Bryce Ryness appeared on Broadway in the Tony Award-winning revival of  Hair (Woof, Drama Desk nom) and Legally Blonde(Aaron, Emmett u/s). Other credits include the NY premiere of Drama Desk-award winning See Rock City... (Jess/Cutter), Crossing Brooklyn (AJ, Transport Group) and the national tour of Rent (Roger). Los Angeles musical theatre credits include the world premieres of Dangerous Beauty at the Pasadena Playhouse and Leap of Faith at the Ahmanson Theatre, as well as the Los Angeles premiere of Floyd Collins. Bryce fronts a rock band called Ryness and has sung backup for Roger Daltrey, Sarah Brightman, Frankie Valli, Marin Mazzie, and Josh Groban.He will star as the MC in Reprise Theatre Co's Cabaret opening their new season September 14 at The Freud, UCLA.

Tell me about the MC in Cabaret and what is challenging about playing him. 
And give away all my secrets!? What kind of magician would I be? Kidding.
First and foremost, he's human. He has thoughts, feelings, and opinions. And, in this particular production, I think audiences will be delighted and/or outraged by my/our take on him- I gladly take either reaction. I think he's a cautionary figure. And, hopefully, if I do my job right, he'll make you quite unsettled... all the while giving you that funny feeling in your tummy. So that, ultimately, is the challenge: to make this guy human, subtly terrifying, and irresistible. 

Is this perhaps the most challenging/difficult role for you to date? Why? or Why not?

in Hair
Well, it's certainly daunting… but then again I wouldn't have auditioned for the show if I wasn't terrified of the role. I've always been attracted to roles (and shows) that force me to confront an overwhelming fear; about myself, my abilities, my stamina, my resolve, my moral paradigms, etc. Roles are like children- each is challenging in its own unique way!  Iconic roles (like 'The Emcee' or 'Pippin' or 'Roger' or 'Reno Sweeney') present a unique challenge to the actor that lesser known roles avoid: preconception. Ironically, this has nothing to do with the actor. Iconic roles carry with them a built-in bias, generally chained to another actor's work. So, realistically, the notes aren't any higher or the choreography any more difficult than the guy before you- the challenge becomes undoing the preconceived notions the audience member brings into the theater before the show even starts! Can my characterization disarm the audience member and allow them to live in this moment anew? Or will it merely be a further academic exercise for him/her in "compare-and-contrast"? In addition to learning this entire show in 13 days, that's maybe the largest challenge I face.

Do you feel he is the key to Cabaret's message?
Subjectively (read: selfishly) speaking; of course! With the way we're telling this story- and we're telling it as historically accurate as we can- he's the guy you gotta watch out for, the one who's expertly trading on people's hopes and fears devoid of empathy.
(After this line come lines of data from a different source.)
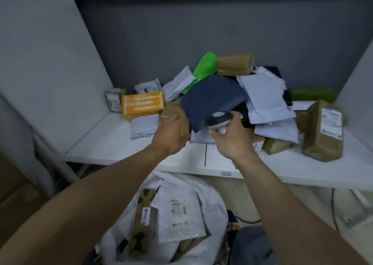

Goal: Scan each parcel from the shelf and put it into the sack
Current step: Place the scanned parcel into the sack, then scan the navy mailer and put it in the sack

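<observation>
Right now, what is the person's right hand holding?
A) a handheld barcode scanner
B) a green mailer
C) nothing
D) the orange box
A: the right hand grips a handheld barcode scanner by its handle; the left hand holds a brown paper parcel.

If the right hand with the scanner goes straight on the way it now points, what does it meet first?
Most likely the dark blue mailer: the scanner in the right hand points at its lower edge. Depth is unclear, so I cannot tell whether they touch.
</observation>
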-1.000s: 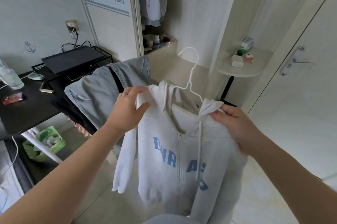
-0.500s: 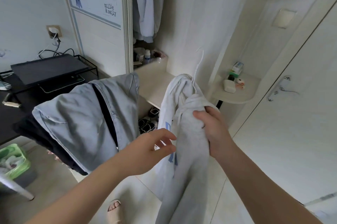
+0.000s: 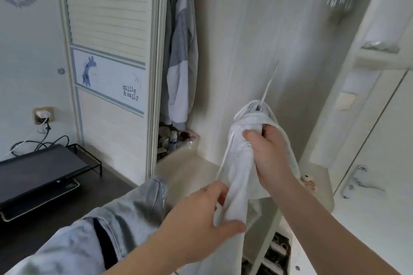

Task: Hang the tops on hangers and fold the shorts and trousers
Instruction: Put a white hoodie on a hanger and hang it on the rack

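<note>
A light grey hoodie (image 3: 240, 158) hangs bunched on a white wire hanger (image 3: 269, 83), whose hook sticks up, blurred, in front of the wardrobe wall. My right hand (image 3: 268, 154) is closed around the hoodie just below the hanger's neck. My left hand (image 3: 201, 218) pinches the hoodie's hanging body lower down. Pale grey trousers (image 3: 107, 230) with a black garment under them lie draped at the lower left. A grey and white jacket (image 3: 181, 55) hangs inside the open wardrobe.
A black desk with a laptop on a wire stand (image 3: 44, 172) sits at the left. The wardrobe's sliding door (image 3: 109, 51) stands beside the opening, with small bottles (image 3: 173, 140) on its shelf. A rounded corner shelf (image 3: 321, 183) and a door handle (image 3: 357, 178) are at the right.
The view has tilted up toward the wardrobe. My right hand has lifted the hoodie higher, and my left hand, open half a second ago, now grips the fabric.
</note>
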Demonstrator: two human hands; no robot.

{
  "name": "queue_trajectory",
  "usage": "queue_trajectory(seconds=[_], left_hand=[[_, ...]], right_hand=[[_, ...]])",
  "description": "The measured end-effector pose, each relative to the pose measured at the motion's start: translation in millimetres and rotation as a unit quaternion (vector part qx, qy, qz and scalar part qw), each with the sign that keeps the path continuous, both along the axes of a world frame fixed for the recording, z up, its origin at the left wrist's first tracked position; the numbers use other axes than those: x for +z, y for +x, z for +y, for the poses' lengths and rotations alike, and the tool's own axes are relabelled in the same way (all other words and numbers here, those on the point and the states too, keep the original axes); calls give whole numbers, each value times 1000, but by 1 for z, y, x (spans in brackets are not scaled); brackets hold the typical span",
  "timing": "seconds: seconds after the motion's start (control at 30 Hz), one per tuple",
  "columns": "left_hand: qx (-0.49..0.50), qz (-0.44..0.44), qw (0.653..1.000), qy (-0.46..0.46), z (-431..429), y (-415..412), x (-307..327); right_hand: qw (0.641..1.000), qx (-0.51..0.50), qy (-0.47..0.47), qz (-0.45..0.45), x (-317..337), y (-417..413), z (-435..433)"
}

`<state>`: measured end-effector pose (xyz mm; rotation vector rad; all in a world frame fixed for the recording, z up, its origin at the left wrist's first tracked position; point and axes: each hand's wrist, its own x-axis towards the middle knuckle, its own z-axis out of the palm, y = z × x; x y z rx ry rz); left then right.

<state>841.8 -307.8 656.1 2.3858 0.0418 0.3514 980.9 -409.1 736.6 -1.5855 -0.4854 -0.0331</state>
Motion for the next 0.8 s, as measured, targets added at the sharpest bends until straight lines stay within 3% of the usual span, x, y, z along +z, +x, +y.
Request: queue_trajectory(seconds=[0.13, 0.43, 0.8], left_hand=[[19, -65, 994, 88, 52, 42, 46], [41, -152, 972, 172, 150, 145, 142], [110, -189, 932, 289, 207, 282, 232]], right_hand=[[998, -10, 16, -60, 46, 39, 47], [983, -13, 83, -165, 150, 137, 139], [955, 13, 130, -267, 250, 282, 215]])
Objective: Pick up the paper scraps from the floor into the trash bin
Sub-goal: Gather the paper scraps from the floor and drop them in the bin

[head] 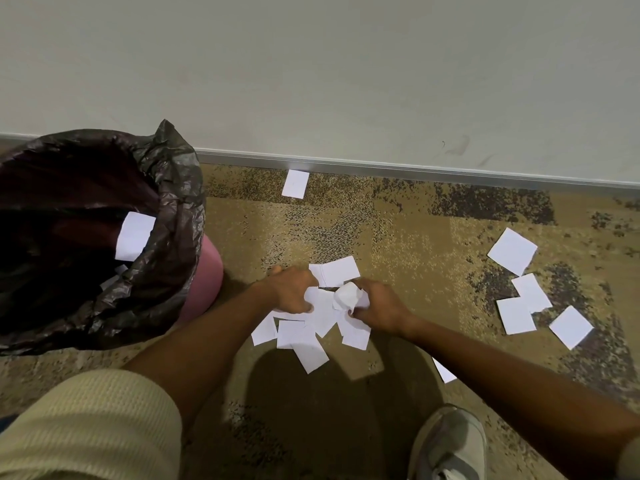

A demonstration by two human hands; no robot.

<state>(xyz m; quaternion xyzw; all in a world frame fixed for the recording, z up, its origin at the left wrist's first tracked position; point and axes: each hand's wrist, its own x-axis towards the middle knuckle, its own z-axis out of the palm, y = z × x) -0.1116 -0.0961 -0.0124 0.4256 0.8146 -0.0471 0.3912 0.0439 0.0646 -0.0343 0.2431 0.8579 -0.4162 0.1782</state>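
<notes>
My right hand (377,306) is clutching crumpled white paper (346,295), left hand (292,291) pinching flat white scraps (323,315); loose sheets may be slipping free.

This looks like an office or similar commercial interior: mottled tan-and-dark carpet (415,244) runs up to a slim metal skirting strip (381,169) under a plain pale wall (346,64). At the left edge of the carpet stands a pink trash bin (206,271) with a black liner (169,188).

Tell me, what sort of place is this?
Probably an office or similar commercial room: patterned carpet tiles, a metal baseboard strip under a plain painted wall, and a pink trash bin lined with a black bag.
</notes>
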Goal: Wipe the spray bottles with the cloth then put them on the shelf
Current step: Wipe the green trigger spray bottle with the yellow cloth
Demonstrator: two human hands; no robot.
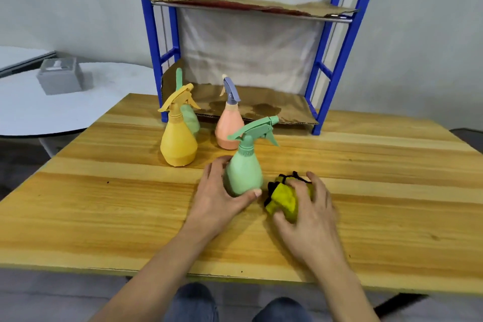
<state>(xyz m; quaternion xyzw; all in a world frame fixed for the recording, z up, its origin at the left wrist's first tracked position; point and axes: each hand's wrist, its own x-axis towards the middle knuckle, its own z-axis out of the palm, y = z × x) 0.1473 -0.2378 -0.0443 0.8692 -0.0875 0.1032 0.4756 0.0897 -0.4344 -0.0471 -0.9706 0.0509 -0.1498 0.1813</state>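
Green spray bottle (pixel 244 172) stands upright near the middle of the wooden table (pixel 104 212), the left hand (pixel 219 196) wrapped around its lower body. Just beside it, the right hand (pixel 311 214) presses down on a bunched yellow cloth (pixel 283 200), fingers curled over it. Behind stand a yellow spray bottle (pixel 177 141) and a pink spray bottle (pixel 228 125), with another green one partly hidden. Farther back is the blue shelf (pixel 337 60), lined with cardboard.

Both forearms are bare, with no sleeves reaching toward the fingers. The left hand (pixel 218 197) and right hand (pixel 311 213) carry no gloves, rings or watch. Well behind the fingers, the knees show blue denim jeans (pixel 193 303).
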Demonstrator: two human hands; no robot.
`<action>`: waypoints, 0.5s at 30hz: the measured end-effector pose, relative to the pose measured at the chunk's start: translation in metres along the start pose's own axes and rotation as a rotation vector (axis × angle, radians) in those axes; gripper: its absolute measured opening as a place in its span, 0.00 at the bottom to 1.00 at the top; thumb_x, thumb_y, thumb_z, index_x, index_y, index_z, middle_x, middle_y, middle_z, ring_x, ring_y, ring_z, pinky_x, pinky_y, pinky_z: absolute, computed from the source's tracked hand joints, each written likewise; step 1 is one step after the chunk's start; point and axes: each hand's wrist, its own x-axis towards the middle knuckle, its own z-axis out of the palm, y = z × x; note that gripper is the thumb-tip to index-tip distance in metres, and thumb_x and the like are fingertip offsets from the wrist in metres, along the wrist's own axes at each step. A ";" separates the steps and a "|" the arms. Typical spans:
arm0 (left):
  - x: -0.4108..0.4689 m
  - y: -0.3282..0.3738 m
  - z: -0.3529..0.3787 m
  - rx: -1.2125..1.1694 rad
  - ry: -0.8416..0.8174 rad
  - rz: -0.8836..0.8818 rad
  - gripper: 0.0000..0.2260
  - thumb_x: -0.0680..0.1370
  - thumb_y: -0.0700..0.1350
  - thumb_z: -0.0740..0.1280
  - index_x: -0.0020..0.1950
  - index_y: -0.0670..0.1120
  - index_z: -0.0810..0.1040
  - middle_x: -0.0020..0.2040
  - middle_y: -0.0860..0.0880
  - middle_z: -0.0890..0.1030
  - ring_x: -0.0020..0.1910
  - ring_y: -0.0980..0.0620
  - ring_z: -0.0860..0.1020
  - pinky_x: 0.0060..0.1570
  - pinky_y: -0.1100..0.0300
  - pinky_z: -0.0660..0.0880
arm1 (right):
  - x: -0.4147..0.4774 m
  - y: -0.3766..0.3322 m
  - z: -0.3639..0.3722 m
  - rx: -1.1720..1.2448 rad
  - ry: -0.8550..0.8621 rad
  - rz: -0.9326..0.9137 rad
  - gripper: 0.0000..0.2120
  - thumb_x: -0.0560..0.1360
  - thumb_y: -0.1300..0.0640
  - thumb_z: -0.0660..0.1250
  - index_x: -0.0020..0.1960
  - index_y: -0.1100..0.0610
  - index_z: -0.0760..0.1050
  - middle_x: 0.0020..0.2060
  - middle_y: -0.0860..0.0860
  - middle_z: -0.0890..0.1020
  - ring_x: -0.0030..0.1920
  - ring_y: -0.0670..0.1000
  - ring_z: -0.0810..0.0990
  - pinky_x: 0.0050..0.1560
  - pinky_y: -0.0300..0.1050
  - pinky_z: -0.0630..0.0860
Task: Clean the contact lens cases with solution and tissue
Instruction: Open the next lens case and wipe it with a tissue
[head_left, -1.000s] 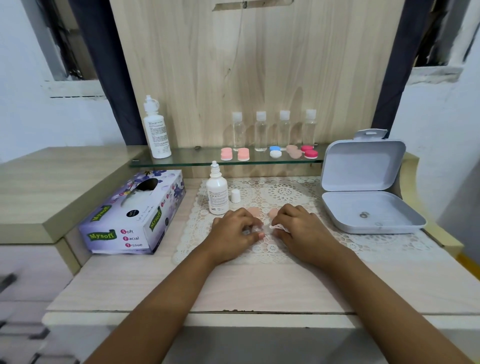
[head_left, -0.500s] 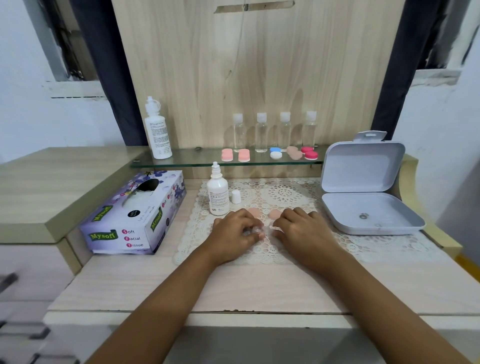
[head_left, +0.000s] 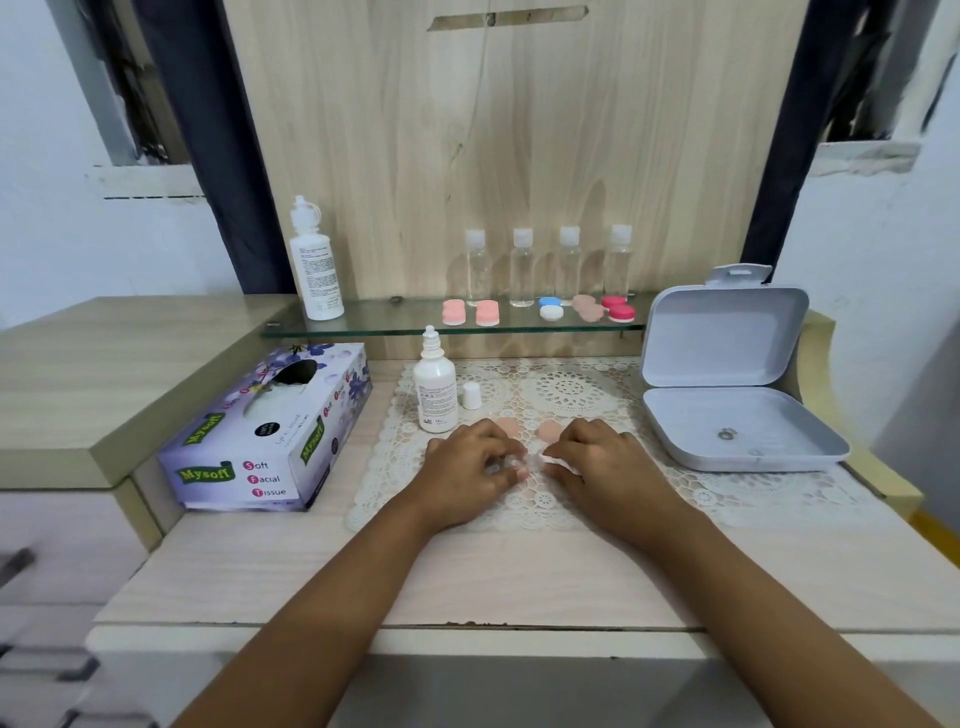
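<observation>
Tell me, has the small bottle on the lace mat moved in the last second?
No. The bottle stands where it did, just left of its cap and in front of the glass shelf.

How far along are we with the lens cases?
Done: solution bottle stands uncapped, its cap beside it; two peach lids lie off on the lace mat. In hand: left hand holds the clear case, right hand pinches a tissue wad next to it. Left, it seems: the capped cases on the glass shelf.
</observation>
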 end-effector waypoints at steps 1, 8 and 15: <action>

You have done quite a few ground-breaking shows. Talk a bit about doing Hair and then Rent.
They were fantastic! Both experiences were fully three-dimensional. I spent enough time doing both- at a certain zenith of their exposure- to be fully immersed in all the joy and pain that a massive, hit show can bring. Shows are kind of like lovers. You spend somuch time getting to know them, learn their ins-and-outs, know how to please them, that each show feels like falling in love. Both HAIR 
and RENT were like being in relationships with a well-known celebrity: really attractive and popular but demand A LOT of time and attention because everyone knows them and (oftentimes) thinks they can do it better than you… but if you love them with truth and sincerity (and don't listen to the haters) they give back an ocean in return. 

Legally Blonde must have been a real switch. Did you enjoy it? In what ways?
Oh man, I loved it! I afforded my wife and I the chance to stay in New York City! We were on the verge of running out of money and were praying- literally, on our knees on the cracked parquet wood floor of our Woodside apartment- in November of 2007, asking Jesus to provide us a way to stay in New York. Exactly one month (to the day) after that pleading I got a call from my agent saying that I'd be making my Broadway debut on January 2nd, 2008. The divine comedy is that when I first got the call to go in for the audition, my response was, "Legally Blonde? What am I going to do in that?"

What is your favorite role so far in musical theatre?
Floyd Collins.

Do you have a favorite composer? A favorite show, whether you've done it or not?
I love Once On This Island. I'll never be able to do it (for obvious reasons) but I love every note of that score and all the lessons it imparts. I also love Jesus Christ Superstar. Not so much for its take on the gospel but the music is epic.

Favorite Composer: John Foreman.

Tell me about your band. Do you play gigs regularly? How does that fit in to your schedule as a musical comedy actor?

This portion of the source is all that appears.